Fast forward to 2015. My second attempt had several things going for it — 1) it was on purpose, 2) I had just gotten a downhill bike and 3) I was wayyyyy better at riding bikes than I had been in 2013. But still, no dice. While it was not nearly as traumatic as the first attempt I did manage to tip over at 0mph and scratch the stantions on my brand-new, sparkly DH bike so soooo much for that.

2016. I didn’t attempt Graveyard until the end of the season. Looking back, I can see that I was mentally fried. I needed the mental boost of riding a new section, of accomplishing something – ANYTHING – so I went to Graveyard, and well, maybe you can see where this is going, I failed. Over and over again. I didn’t crash but I would get to the same spot and I just wouldn’t be able to do the last committing move. I was going too slow. My brain was just refusing to let me commit. Graveyard was my barometer, my measuring stick, how I judged my progression — and by that gauge, I had failed. And because it meant so much, it was more than a failure, it was a mandate on my lack of my progress and my hopes and my dreams and kind of everything. It was a harbinger of how my off-season was going to go — a lot of standing at the top of features and crying and saying “I can’t.”

A lot happened between that failed attempt in 2016 and a few weeks ago. A rough season filled with crashes and illness and other disappointments drove all thoughts of Graveyard from my mind. It came up a few times — a friend telling me he would never ride it on a trailbike. Another friend (and a good rider) telling me he thought it was a stupid and dangerous trail. Slowly, it started to occur to me that not riding the hardest trail on the mountain, the trail that almost nobody bothers to ride, was maybe not as big of a deal as I had thought.
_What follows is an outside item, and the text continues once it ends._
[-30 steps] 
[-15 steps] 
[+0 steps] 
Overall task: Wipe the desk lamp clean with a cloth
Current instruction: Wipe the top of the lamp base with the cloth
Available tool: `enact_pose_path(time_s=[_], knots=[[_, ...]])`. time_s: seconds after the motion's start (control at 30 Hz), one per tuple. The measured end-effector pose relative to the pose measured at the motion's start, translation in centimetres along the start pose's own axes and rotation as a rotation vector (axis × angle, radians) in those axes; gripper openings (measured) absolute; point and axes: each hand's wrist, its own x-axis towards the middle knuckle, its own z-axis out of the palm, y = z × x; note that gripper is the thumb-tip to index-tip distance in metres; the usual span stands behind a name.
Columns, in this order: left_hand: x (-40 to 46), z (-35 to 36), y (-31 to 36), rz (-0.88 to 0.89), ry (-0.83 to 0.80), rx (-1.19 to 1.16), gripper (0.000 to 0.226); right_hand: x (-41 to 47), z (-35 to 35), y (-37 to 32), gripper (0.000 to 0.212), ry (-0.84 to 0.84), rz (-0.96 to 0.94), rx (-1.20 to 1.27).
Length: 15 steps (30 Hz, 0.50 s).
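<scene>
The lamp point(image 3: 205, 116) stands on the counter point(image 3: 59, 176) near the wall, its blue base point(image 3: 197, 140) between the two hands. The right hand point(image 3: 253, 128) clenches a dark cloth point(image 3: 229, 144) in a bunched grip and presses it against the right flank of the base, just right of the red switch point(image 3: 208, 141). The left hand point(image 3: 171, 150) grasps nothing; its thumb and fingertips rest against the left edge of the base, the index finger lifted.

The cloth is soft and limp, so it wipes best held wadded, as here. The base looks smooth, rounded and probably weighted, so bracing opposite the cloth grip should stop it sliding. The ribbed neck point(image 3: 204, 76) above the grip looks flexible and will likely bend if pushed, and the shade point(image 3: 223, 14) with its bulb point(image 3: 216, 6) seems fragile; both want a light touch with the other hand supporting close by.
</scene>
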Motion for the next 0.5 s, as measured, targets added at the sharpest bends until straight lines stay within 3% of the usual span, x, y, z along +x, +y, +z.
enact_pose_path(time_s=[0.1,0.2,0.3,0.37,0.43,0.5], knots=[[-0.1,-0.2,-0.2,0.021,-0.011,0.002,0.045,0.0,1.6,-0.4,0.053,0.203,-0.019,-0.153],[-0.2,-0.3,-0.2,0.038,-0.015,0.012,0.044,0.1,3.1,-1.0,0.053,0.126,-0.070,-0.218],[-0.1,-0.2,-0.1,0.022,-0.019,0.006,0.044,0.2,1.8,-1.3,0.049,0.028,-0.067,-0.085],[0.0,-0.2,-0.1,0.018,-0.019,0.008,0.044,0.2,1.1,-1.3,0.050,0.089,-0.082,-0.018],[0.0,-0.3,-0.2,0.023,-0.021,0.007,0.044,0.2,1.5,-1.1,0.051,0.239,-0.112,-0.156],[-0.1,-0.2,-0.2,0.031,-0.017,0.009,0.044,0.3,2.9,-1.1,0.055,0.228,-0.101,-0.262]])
I finished 2017 even more mentally destroyed than I had finished 2016, but then I did something different — instead of turning to the bike, and Graveyard, for confirmation that I had progressed, that I was good at riding bikes, that I wasn’t a failure, I stopped looking for that confirmation at all. I took a month away from the bike and any sort of training. I radically altered my coaching program and my plans for the off-season. I started seeing a sports psychologist. I slept a lot and I read mystery novels and I worked on our new van and I went for hikes and, basically, I stopped giving any f&cks about little 100 meter long trail called Graveyard.

In fact, I forgot it even existed until our second to last lap on closing day when I thought, hey, maybe I should go look at that trail again, because hey, why not.

And so, there I was, standing at the top of Graveyard for the 100th time, except this time I was thinking “why on earth was this ever difficult? It’s just a little pile of rocks.” And then I rode it perfectly a few times because hey, why not and then I went on with my day.

I am not a dramatically better rider now than I was a year ago. I wasn’t able to ride this trail because I acquired some new skill or did 100 push ups in the gym. I just stopped trying to force myself to progress. I stopped thinking that riding Graveyard meant anything more than riding just another run-of-the-mill rock garden.

We’ve been thinking about progression all wrong. Progression is not overcoming fear. Progression is not forcing yourself to do things that scare you. Progression is not standing at the top of a trail feature and banging your head on the ground trying to get yourself to do it. Progression is the opposite of all that. It is the total absence of fear. It is looking at a section that used to scare you and wondering “what was the problem?” It is someone asking you “what did you do on that steep, gnarly section?” and you thinking “what section?”

You can’t force this kind of progression. The harder you try to tear it out, the more elusive it will become. It’s like the creative muse in this quote from Stephan King’s On Writing:

[The muse is] a hardheaded guy who’s not susceptible to a lot of creative fluttering…Your job is to make sure the muse knows where you’re going to be every day from nine ’til noon,` or seven ’til three. If he does know, I assure you that sooner or later he’ll start showing up.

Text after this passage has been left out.